Для человека, читавшего обширные числом и количеством романы и публицистику Паламарчука, понятно, по каким причинам я столь подробно останавливаюсь на церковной теме 18 столетия: без и вне нее нет ни его литературного наследия, ни самого писателя и исследователя многоразличной жизни Московского государства. В самом деле — какую книгу Петра ни раскроешь, всюду он, его излюбленный 18 век: Ванька Каин, Тайная канцелярия, первые российские сочинители — Кантемир, Новиков да Татищев, дворцовые перевороты, начальные масонские ложи, Гаврила Державин...

«Лирический герой» (скажем по-старому) паламарчуковых романов — он сам, раздвоившийся и растроившийся, но по-любому — «знаток», книгочей, архивист, тщательный сбиратель и коллекционер тысяч забытых историй, анекдотов, курьезов и происшествий, московский чудак-многознайка, прилагающий к любому углу, повороту, дому, историческому персонажу или событию обширную архивную справку, легенду, байку, скабрезность, ухмылку, бурлескное выворачивание смыслов-подтекстов... Все это несомненно — малороссийская бурсацкая киевская закваска, дух Киево-Могилянской академии, вертепный театр Ростовского святителя Димитрия Туптало, — печать былой принадлежности предков Петра к малороссийским пономарям-паламарям.

Будем считать совпадением, что параллельно паламарчуковому литературному деланию на Украине в 80-х годах прошлого века зародилась и обильно расцвела так называемая «химерная проза» (Валерий Шевчук, Владимир Дрозд и другие), составляющие элементы которой такожде происходили из бурлескного театра и смеховой культуры бурсацкого Киева 17-18 столетий. Этот яркий литературный эксперимент, к сожалению, быстро миновал и был практически не замечен читателем. Но сосуществование подобного художественного мира различных писателей триединой Руси все-таки симптоматично.

К концу 80-х годов Паламарчук без устали возделывал историческую московскую ниву — да и дел там вполне было невпроворот. Но кровь кошевых атаманов не только привела его в недальнее путешествие на родину маршала-деда на правый берег Днепра, в Александрию и Елисаветград-Кировоград, но и далее в вековую глубь, к эпохе польско-козацких войн 17 столетия, результатом которого была замечательная повесть «Козацкие могилы» о поражении Хмельницкого под городком Берестечко (1990). В этом же едином историософском контексте написана и «Векопись Софийского собора Кременца-на-Славе» (1992). Да и как было пройти пытливому сочинителю мимо головокружительной западно-русской истории?..

Наша встреча с Петром состоялась зимой 1986 года. После 4-летних бездомовных мытарств по окончанию Литературного института я наконец-то угнездился с юной женой и маленьким сыном в дворницкой коммуналке в бывшем до 1928 года публичном доме на Трубной улице.
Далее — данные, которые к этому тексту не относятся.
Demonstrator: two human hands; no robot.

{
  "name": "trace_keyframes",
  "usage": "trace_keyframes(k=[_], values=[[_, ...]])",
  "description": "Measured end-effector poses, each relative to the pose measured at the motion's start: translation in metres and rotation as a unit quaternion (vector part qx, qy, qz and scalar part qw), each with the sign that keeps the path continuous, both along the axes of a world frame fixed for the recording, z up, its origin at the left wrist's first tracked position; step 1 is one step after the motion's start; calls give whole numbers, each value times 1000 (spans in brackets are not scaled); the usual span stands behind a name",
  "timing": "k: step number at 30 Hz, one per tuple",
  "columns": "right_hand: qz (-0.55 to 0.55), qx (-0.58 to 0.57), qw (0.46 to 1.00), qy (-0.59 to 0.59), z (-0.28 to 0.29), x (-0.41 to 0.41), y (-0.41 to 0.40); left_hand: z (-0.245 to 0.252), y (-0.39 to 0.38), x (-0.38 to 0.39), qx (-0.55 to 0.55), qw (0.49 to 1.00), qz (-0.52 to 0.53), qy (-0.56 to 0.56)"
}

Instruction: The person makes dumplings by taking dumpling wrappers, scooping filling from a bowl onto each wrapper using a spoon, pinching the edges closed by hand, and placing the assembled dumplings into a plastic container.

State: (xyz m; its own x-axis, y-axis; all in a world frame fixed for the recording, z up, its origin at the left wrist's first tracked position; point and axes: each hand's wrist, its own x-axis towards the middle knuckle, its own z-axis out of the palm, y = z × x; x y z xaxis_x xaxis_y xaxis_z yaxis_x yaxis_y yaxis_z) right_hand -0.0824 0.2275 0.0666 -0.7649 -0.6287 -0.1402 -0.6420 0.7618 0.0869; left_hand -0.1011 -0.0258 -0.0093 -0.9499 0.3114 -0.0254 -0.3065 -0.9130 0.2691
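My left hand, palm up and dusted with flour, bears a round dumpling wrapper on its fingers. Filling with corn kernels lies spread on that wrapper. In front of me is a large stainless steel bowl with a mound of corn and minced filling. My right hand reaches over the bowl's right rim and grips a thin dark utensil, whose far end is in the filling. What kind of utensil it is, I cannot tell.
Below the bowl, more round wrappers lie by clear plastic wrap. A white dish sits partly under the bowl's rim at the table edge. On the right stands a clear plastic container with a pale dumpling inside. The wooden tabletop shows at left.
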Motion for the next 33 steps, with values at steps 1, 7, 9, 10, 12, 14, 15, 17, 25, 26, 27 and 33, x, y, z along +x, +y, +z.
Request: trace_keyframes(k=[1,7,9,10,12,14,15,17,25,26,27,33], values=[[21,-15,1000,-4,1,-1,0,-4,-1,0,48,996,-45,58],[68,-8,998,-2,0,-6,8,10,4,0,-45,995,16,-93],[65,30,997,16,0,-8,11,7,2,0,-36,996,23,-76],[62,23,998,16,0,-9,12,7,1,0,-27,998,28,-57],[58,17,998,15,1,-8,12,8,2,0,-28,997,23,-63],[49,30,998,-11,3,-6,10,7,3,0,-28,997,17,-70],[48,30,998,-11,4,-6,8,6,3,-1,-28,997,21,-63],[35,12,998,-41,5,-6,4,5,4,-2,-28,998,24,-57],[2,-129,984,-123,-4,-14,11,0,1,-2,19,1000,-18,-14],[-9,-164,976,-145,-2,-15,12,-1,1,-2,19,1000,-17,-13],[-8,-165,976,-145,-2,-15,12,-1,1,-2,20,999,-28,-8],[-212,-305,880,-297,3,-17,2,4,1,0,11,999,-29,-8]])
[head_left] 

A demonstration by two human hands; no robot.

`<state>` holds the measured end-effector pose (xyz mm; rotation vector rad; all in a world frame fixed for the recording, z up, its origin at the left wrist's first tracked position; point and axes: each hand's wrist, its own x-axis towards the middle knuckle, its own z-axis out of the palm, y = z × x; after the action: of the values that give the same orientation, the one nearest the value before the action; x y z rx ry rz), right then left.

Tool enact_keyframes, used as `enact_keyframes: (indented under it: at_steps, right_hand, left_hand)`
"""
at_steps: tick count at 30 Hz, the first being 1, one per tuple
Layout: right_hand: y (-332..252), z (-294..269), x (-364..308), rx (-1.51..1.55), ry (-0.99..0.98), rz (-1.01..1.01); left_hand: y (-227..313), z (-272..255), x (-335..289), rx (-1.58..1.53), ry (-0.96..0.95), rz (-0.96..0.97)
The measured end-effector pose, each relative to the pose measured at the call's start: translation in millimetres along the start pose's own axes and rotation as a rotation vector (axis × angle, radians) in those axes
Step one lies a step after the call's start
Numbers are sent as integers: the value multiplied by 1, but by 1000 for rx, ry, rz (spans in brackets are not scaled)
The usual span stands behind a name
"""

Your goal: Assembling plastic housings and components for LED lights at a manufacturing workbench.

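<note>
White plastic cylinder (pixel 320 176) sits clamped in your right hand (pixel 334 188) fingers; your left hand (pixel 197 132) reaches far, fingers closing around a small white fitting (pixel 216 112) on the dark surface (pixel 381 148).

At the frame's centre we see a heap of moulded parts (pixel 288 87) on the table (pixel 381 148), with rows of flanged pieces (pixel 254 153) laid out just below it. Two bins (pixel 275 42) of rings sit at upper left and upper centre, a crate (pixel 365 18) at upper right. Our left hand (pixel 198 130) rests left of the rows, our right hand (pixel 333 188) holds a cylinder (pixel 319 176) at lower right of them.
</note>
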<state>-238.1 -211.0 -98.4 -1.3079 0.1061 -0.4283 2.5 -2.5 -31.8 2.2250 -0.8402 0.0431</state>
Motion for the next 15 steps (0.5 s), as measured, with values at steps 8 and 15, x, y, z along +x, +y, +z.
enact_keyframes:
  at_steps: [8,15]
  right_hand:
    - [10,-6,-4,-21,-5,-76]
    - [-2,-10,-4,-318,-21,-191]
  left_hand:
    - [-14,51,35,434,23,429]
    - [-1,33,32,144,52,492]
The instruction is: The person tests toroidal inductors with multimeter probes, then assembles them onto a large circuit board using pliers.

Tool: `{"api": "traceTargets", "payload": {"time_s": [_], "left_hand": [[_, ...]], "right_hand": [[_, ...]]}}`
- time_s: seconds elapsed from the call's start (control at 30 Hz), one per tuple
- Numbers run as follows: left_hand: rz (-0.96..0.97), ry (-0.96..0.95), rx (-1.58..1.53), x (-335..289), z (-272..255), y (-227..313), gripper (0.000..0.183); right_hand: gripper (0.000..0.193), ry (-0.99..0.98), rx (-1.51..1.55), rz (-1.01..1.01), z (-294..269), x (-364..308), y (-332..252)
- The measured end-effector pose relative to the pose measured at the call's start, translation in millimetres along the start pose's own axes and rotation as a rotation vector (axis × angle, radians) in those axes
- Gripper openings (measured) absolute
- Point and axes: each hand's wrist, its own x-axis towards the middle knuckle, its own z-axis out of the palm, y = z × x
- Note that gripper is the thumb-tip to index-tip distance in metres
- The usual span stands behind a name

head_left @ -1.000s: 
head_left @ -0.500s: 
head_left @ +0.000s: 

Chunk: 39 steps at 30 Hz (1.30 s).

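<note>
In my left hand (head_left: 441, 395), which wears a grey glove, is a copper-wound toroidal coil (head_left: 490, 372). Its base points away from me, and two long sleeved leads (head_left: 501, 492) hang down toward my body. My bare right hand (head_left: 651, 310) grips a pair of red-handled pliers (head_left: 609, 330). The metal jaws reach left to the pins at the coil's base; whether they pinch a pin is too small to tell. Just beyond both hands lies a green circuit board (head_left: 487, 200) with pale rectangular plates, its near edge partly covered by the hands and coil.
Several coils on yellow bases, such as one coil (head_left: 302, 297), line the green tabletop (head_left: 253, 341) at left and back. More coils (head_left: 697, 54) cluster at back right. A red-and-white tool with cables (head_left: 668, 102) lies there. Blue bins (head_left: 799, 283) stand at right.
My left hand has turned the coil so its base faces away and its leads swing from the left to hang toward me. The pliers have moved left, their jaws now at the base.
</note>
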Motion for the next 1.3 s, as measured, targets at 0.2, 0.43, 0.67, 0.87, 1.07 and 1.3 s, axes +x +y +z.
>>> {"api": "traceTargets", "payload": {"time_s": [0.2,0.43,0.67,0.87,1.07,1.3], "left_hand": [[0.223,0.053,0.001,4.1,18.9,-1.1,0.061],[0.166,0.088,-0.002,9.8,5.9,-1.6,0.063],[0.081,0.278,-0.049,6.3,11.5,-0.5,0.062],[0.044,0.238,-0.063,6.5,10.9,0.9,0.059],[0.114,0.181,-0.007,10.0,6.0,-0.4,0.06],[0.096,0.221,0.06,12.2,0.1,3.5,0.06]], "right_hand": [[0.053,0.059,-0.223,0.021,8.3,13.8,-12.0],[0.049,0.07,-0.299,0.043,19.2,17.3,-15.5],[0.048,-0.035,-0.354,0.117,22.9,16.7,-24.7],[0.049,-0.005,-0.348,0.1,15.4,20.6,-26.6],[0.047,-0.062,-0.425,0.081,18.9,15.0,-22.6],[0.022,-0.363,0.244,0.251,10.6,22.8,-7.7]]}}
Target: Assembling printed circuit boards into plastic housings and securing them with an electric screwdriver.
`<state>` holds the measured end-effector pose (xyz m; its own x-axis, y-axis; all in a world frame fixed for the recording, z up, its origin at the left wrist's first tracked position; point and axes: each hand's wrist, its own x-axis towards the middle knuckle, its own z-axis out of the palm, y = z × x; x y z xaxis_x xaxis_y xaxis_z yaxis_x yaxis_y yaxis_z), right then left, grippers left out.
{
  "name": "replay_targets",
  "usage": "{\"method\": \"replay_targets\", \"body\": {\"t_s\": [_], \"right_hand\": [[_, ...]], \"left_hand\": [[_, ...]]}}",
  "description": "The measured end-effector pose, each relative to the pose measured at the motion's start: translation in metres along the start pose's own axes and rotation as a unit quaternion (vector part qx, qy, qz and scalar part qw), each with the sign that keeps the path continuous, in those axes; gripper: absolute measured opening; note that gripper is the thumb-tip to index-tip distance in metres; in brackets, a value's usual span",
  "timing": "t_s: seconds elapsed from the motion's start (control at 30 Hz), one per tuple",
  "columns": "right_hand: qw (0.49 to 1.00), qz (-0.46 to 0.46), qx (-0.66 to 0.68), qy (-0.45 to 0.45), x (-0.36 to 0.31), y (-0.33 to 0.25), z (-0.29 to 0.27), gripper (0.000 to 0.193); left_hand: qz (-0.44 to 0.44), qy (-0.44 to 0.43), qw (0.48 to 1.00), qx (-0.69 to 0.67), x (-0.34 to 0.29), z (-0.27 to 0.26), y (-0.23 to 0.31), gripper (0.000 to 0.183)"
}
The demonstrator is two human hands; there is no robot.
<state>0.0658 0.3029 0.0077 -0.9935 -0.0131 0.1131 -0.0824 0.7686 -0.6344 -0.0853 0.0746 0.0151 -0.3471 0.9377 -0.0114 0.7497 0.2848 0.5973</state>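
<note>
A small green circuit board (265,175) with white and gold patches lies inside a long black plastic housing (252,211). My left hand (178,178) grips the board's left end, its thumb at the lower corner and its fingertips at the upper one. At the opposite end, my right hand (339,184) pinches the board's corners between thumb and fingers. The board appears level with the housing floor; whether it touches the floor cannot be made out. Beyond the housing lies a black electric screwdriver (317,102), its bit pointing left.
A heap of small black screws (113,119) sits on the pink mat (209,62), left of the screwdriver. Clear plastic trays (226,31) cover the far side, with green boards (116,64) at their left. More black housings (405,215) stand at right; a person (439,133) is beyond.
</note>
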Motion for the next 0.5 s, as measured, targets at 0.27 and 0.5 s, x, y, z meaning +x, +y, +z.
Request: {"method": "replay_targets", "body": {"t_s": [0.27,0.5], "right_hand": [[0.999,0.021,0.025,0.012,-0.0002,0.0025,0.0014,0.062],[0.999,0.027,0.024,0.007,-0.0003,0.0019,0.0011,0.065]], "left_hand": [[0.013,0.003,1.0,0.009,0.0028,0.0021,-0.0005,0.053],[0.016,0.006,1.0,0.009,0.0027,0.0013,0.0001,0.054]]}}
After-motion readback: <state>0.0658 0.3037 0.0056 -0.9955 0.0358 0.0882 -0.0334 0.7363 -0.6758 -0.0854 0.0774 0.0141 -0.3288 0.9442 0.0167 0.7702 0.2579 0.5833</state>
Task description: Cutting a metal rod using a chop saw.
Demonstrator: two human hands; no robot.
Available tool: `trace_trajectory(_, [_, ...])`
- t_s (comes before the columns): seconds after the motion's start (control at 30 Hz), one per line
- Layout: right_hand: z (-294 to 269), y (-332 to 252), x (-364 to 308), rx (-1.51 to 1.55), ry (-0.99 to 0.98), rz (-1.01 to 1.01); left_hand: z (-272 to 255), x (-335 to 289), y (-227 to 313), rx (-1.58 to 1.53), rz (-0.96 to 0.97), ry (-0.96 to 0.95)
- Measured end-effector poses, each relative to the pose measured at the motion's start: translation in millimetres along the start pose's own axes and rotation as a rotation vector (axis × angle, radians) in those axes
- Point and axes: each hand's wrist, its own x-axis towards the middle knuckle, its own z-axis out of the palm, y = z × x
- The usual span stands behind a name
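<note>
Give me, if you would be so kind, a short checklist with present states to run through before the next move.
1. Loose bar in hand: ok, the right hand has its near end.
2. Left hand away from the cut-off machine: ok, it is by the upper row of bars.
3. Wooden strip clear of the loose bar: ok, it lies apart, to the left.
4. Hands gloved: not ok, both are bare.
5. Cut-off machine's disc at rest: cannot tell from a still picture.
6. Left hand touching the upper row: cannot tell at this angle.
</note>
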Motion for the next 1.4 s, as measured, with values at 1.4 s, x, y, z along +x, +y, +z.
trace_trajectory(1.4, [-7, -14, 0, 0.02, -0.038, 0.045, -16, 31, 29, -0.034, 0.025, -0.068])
Обретя пристанище, переведя дух и не веря своему счастью, мы с квартировавшими на Сретенке друзьями-писателями, такими же дворниками, как и я, решили по старому институтскому обыкновению завести в наших стенах некое литературное толковище. По субботам в одну из наших комнатушек набивалось довольно волосатого и бородатого народу — читали непечатаемые романы, стихи, публицистику, распугивая коммунальных соседей-татар. Из примечательного: доклад Алексея Казакова «Новый Иерусалим» и роман Владимира Шикина «Записки инвалида», произведший настоящий фурор и соборне присужденный к уничтожению с поразительной формулировкой: так талантливо, что надобно сжечь... (В скобках замечу, что действительно все обширное наследие «русского Кафки» Владимира Шикина было им уничтожено. Он круто преломил свою жизнь, принял священный сан, скрылся в дебрях Нижегородской губернии, став впоследствии уникальным священником-духовником. Умер он средовеком, в сане иеромонаха. Его могила у алтаря главного собора в Дивеевском монастыре почитается церковным народом до чрезвычайности.)

Постоянными членами наших собраний были замечательные поэты и мыслители Валерий Шленов и рано умерший Саша Сопровский, Михаил Попов и Владимир Карпец и другие. Как-то раз к нам попал и прибывший ко мне на постой с аспирантско-библиотечной нуждой прекрасный украинский писатель новой генерации Владимир Диброва, последние 20 лет преподающий в Гарварде. Словом, каждое лыко ложилось в строку... Поразительно, но при таком обильном талантами молодом пишущем народе ни у кого не было не то что книжек, но даже и публикаций. Единственным исключением был Петр Паламарчук, у коего только что вышел отдельным изданием «Един Державин». За окном пузырилась перестройка, по всей Трубной вилась бесконечная очередь в винный, в соседней комнате завывал мулла-муэдзин, призванный аки противовес нашими татарами супротив наших третьеримских героев... И впереди нас, кажется, ожидала вся жизнь...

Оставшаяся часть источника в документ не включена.